Sr Software Engineer, Data & AI Platform

dolby

Bangalore NM Years Exp Posted 41d ago

Key Responsibilities:

Design and build platform primitives—Python SDKs, platform APIs, and templates—that enable reproducible experiments, configuration-as-code workflows, model lineage, and artifact tracking, which enable seamless promotion from research to production.
Create developer tools to elevate development experience—CLIs, UI, dashboards, visualization layers—that simplify platform operation and multi-stage workflows.
Implement and scale distributed training systems (multi-node GPU workloads) on top of Kubernetes and cloud-based orchestration foundation.
Build large-scale evaluation frameworks for offline tests, shadow deployments, and A/B experimentation.
Implement model/dataset versioning, approvals, lineage tracking, retention, and compliance hooks.
Partner with AI/ML research, platform engineering/MLOps and infrastructure, and data engineering teams to generalize workflows into reusable frameworks.
Partner with platform engineering/MLOps and infrastructure to define observability stacks for metrics, drift indicators, performance regressions, training/inference health signals, production reliability (SLIs/SLOs), monitoring, and incident response.

What you need to succeed

Desired Background:

BS in Computer Science, Mathematics, Engineering, or equivalent technical field.
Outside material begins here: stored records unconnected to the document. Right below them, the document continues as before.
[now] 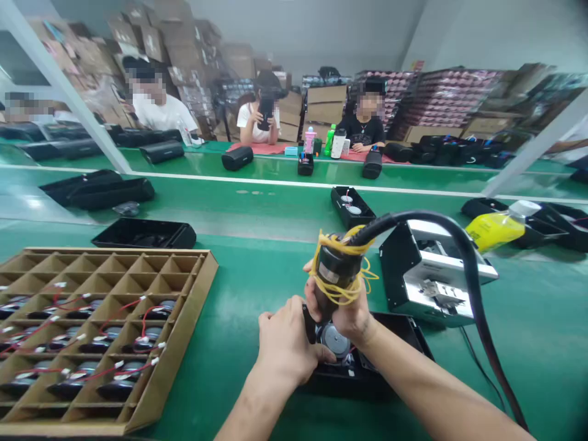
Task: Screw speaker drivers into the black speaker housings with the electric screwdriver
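Observation:
A black electric screwdriver (339, 269) wound with yellow cord stands nearly upright, with my right hand (351, 315) wrapped round its lower body. Its tip is hidden behind my hands. Under it lies an open black speaker housing (353, 386), which holds a round silver-backed speaker (335, 340). My left hand (289, 340) grips the housing's left end, fingers over the far edge and thumb near the speaker.
A cardboard tray (184, 343) of speakers with red wires is at the left. A metal-and-black machine (429, 275) and a yellow bottle (498, 229) stand at the right. Black housings (144, 234) lie farther off; several people sit across the table.

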The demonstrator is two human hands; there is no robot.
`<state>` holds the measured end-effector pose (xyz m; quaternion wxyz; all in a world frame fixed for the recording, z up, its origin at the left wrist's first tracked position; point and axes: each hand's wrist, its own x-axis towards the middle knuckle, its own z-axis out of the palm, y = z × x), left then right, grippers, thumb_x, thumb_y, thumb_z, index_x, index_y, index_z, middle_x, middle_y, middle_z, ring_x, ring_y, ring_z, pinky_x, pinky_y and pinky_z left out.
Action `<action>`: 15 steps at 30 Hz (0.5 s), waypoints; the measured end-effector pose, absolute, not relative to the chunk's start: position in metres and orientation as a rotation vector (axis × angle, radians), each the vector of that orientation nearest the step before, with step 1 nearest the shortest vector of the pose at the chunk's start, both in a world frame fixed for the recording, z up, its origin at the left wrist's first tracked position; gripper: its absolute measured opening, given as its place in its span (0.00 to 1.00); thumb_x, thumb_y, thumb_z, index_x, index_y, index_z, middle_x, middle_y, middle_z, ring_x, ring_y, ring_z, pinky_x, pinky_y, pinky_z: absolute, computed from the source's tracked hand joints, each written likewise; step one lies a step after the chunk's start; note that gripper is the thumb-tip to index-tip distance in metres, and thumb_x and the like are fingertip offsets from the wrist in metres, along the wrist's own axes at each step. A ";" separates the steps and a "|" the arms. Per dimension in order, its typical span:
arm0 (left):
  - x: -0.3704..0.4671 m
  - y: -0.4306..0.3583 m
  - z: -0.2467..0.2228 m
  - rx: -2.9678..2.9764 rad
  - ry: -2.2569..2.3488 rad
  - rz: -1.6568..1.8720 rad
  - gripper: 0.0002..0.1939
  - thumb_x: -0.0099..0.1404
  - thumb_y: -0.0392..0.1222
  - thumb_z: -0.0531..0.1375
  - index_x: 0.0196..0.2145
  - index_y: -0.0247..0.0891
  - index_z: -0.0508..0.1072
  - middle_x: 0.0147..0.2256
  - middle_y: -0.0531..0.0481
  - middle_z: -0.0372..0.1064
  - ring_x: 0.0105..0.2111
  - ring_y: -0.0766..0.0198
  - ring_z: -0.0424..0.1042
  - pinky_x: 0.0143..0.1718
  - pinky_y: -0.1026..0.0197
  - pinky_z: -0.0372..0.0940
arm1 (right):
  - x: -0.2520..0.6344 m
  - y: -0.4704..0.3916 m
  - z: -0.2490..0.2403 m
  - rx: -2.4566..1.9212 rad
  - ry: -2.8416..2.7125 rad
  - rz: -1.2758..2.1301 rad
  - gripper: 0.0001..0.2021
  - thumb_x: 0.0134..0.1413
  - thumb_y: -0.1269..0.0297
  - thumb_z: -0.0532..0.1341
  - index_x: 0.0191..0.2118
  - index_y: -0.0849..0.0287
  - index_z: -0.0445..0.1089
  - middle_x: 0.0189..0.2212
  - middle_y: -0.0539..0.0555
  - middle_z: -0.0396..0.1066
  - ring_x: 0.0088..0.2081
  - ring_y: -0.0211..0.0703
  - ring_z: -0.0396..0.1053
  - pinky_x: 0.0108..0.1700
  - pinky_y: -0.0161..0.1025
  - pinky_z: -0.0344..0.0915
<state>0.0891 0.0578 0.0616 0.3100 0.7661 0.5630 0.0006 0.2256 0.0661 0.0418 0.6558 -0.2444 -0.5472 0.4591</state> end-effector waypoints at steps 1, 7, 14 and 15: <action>0.089 0.058 0.061 2.019 1.495 0.001 0.34 0.53 0.51 0.83 0.48 0.44 0.70 0.55 0.48 0.82 0.60 0.45 0.80 0.63 0.41 0.65 | 0.225 0.066 0.040 -0.555 -1.237 1.041 0.32 0.68 0.29 0.64 0.56 0.54 0.74 0.23 0.49 0.70 0.16 0.38 0.59 0.18 0.35 0.56; 0.088 0.055 0.053 2.034 1.491 0.060 0.35 0.52 0.49 0.82 0.50 0.44 0.70 0.56 0.47 0.81 0.62 0.41 0.79 0.62 0.40 0.68 | 0.227 0.060 0.062 -0.539 -1.210 0.989 0.30 0.73 0.32 0.60 0.58 0.55 0.75 0.24 0.49 0.69 0.19 0.40 0.62 0.20 0.36 0.59; 0.059 0.067 0.005 2.147 1.359 0.204 0.48 0.61 0.52 0.71 0.73 0.38 0.59 0.72 0.27 0.67 0.73 0.35 0.70 0.69 0.32 0.68 | 0.299 0.017 0.135 -0.539 -1.042 0.675 0.32 0.68 0.29 0.63 0.58 0.52 0.76 0.26 0.46 0.72 0.17 0.39 0.66 0.20 0.35 0.66; 0.052 0.072 -0.004 2.190 1.325 0.265 0.47 0.64 0.55 0.68 0.74 0.38 0.58 0.73 0.25 0.65 0.73 0.33 0.69 0.69 0.29 0.68 | 0.315 0.011 0.141 -0.563 -1.029 0.571 0.32 0.68 0.29 0.62 0.57 0.53 0.77 0.25 0.46 0.72 0.17 0.38 0.65 0.19 0.35 0.65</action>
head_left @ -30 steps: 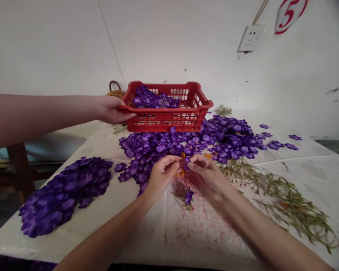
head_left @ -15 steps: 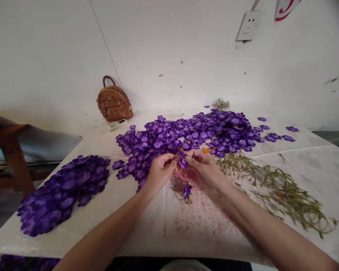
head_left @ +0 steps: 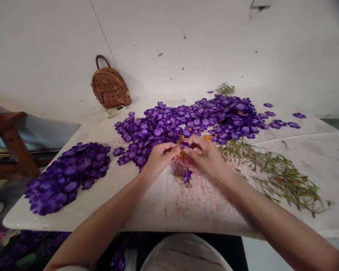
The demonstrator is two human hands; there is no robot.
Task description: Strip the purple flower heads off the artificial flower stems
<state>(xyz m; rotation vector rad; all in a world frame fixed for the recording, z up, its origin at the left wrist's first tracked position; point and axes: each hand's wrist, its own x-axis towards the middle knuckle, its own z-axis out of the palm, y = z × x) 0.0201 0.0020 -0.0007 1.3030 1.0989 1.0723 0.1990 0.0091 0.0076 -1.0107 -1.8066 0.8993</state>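
Note:
Fingertips of my left hand (head_left: 159,160) and my right hand (head_left: 207,157) meet over the middle of the table, both closed in a pinch on one small purple artificial flower (head_left: 185,144). Its stem side is hidden by the fingers. Just beneath lies another purple flower (head_left: 188,175) with a thin green stem. Orange flower centres (head_left: 207,137) are scattered right behind my hands. Beyond them spreads a wide heap of loose purple petal pieces (head_left: 158,130).
A stacked pile of purple petal pieces (head_left: 69,175) lies at the left. Tangled green stems (head_left: 285,177) cover the right side, with a smaller bunch (head_left: 226,89) by the wall. At the back left, a brown backpack (head_left: 110,86) stands behind a remote control (head_left: 116,111).
The camera view has tipped downward, so more of my lap shows. The flower between my fingers has turned from upright to nearly flat, and both hands still pinch it.

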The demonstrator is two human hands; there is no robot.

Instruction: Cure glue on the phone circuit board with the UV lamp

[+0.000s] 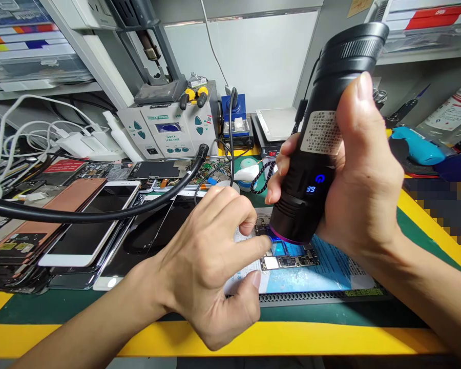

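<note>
A black flashlight [301, 177] is wrapped in the fingers of my right hand [369, 169], its lens end tilted downward. Blue digits and a power symbol glow on its side, and violet light shows at the lens rim. Close below the lens, a phone circuit board [290, 261] is lit blue. My left hand [211, 251] holds nothing; its index finger points out to the left edge of the board, the thumb stands apart and the other fingers curl. Whether the fingertip touches the board, I cannot tell. Under the board is a blue and white printed sheet [330, 269].
Several phones and screens, including a white-framed phone [96, 225], are piled at the left. A thick black hose [138, 212] crosses above them from the rework station [172, 123]. A blue stand [238, 110] and a white-topped device [276, 125] stand behind.
</note>
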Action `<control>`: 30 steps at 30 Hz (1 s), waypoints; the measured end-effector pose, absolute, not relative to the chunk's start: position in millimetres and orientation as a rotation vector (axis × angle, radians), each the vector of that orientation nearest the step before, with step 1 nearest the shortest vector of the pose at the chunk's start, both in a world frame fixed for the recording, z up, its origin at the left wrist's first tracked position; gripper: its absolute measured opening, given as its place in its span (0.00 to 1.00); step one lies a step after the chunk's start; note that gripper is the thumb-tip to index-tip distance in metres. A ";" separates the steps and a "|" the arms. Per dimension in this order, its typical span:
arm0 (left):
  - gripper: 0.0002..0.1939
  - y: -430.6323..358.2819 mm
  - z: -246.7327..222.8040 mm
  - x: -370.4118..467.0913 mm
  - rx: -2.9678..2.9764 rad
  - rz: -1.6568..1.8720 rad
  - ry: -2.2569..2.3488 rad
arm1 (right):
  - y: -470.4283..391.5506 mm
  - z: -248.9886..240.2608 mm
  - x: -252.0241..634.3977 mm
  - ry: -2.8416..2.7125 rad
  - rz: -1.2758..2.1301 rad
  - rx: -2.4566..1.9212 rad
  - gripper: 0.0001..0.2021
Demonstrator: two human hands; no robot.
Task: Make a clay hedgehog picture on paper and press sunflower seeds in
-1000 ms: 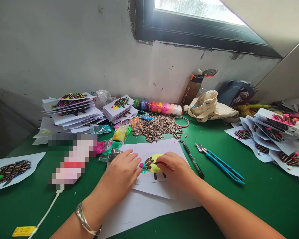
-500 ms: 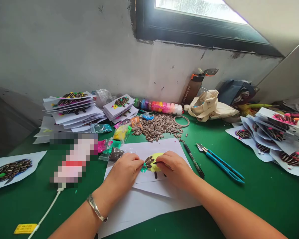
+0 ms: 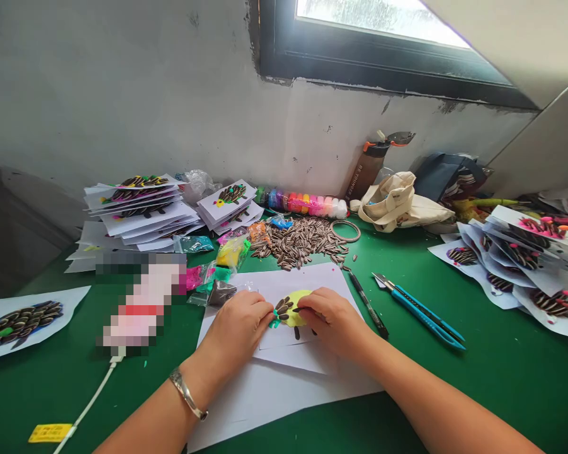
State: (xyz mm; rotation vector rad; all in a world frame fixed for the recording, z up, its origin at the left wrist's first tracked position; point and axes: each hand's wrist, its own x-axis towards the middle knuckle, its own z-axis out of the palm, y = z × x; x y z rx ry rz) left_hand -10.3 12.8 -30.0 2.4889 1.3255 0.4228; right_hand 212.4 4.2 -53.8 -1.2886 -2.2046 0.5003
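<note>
A white card (image 3: 277,344) lies on larger white paper (image 3: 265,394) in front of me. On it is a yellow clay shape (image 3: 295,301) with several sunflower seeds (image 3: 283,308) fanned over its left part, and green clay (image 3: 274,323) at the left end. My right hand (image 3: 334,321) pinches a dark sunflower seed (image 3: 298,309) over the yellow clay. At the green end my left hand (image 3: 243,318) is closed, thumb and forefinger together, touching the picture's left edge. Whatever is between those fingers is hidden.
Behind the paper is a heap of loose sunflower seeds (image 3: 296,243), beside bags of coloured clay (image 3: 231,252). A black pen (image 3: 366,302) and a blue cutter (image 3: 419,309) lie to the right. Stacked seed pictures stand left (image 3: 142,211) and right (image 3: 525,252). A bottle (image 3: 366,167) leans behind.
Both hands stay in nearly the same place over the card. The whole view has shifted very slightly.
</note>
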 end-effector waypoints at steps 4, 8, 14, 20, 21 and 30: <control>0.11 13.1 -32.2 -10.9 2.475 0.445 1.312 | 4.2 -53.9 212.4 -2.209 0.506 -1.303 0.07; 0.12 12.8 -30.5 -9.8 2.482 0.435 1.324 | 4.0 -52.8 211.7 -2.205 0.505 -1.299 0.08; 0.10 11.1 -26.1 -8.8 2.470 0.467 1.301 | 5.0 -50.0 210.7 -2.201 0.446 -1.246 0.08; 0.10 9.3 -22.2 -7.5 2.455 0.401 1.292 | 6.0 -51.6 206.4 -2.217 0.395 -1.265 0.07; 0.10 9.4 -22.0 -7.1 2.452 0.393 1.294 | 6.2 -51.9 205.7 -2.222 0.394 -1.268 0.08; 0.11 9.5 -23.9 -4.9 2.456 0.350 1.317 | 7.1 -50.5 199.8 -2.305 0.355 -1.284 0.07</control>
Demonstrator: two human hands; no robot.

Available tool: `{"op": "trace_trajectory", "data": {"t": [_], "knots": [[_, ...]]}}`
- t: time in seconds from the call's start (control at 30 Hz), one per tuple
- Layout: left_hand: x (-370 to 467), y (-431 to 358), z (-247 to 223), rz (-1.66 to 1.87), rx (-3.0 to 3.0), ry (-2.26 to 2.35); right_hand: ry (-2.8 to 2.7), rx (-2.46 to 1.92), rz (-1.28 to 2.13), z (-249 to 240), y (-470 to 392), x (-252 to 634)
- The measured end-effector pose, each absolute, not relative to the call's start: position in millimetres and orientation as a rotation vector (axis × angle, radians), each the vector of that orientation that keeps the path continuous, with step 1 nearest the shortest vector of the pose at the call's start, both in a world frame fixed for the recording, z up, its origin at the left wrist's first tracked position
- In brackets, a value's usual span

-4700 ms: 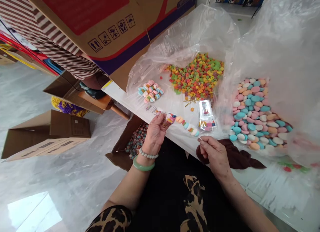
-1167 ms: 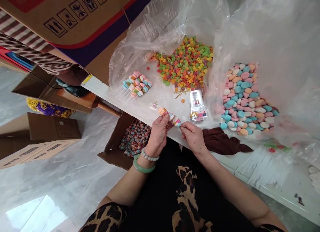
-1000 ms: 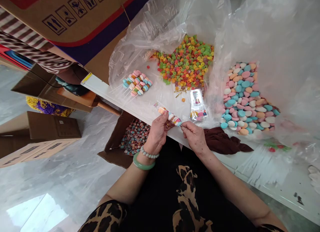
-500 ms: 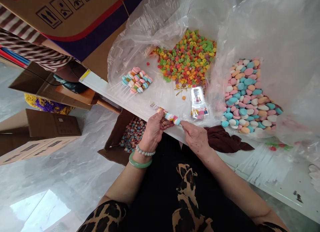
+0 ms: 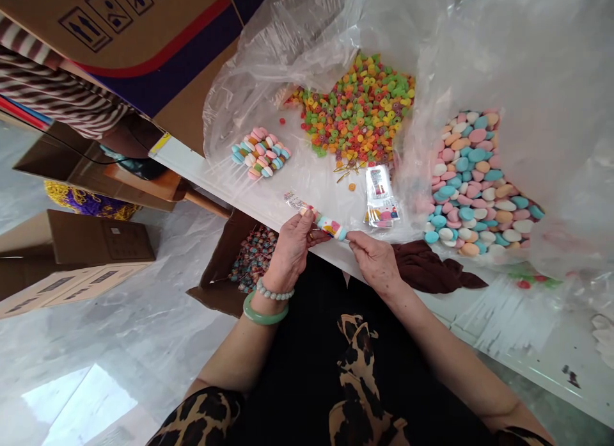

Master’s preferred.
Proven track record building large-scale distributed systems and integrated data and AI/ML platforms (e.g., training, serving, workflow orchestration, data pipelines).
Expert-level proficiency in Python and one of Go/Java/C++ and building production-grade services/APIs/SDKs
Extensive hands-on experience with Kubernetes (EKS, GKE, self-hosted, etc) including autoscaling and job scheduling frameworks, GPU infrastructure, and AI/ML-related AWS/GCP managed services (VertexAI, SageMaker, etc).
Deep expertise with AI/ML ecosystem and tooling such as PyTorch, TensorFlow, Ray, experiment/feature/model stores (MLFlow, WnB, Feast, etc), Hugging Face
Proven ability to scale AI/ML workloads and pipelines—pipeline SDKs, feature/model CI/CD, automated evaluation, safe rollouts, monitoring
Strong developer-experience mindset: ability to translate research/engineering friction into elegant APIs, templates, and tools that reduce time-to-first-successful remote run and raise platform adoption.

Preferred Skill:

Previous experience with Databricks.
Knowledge of multimodal AI/ML (audio, video, text) data preparation, feature extraction, model development, training, and evaluation workflows.
Experience with LLM/foundation model sizing/estimation, training requirements, pipelines, and deployment.
Knowledge of LLM/foundation model sizing/estimation, training requirements, evaluation workflows and orchestration and deployment patterns.
- Experience designing feature stores or embedding services tightly integrated with training pipelines.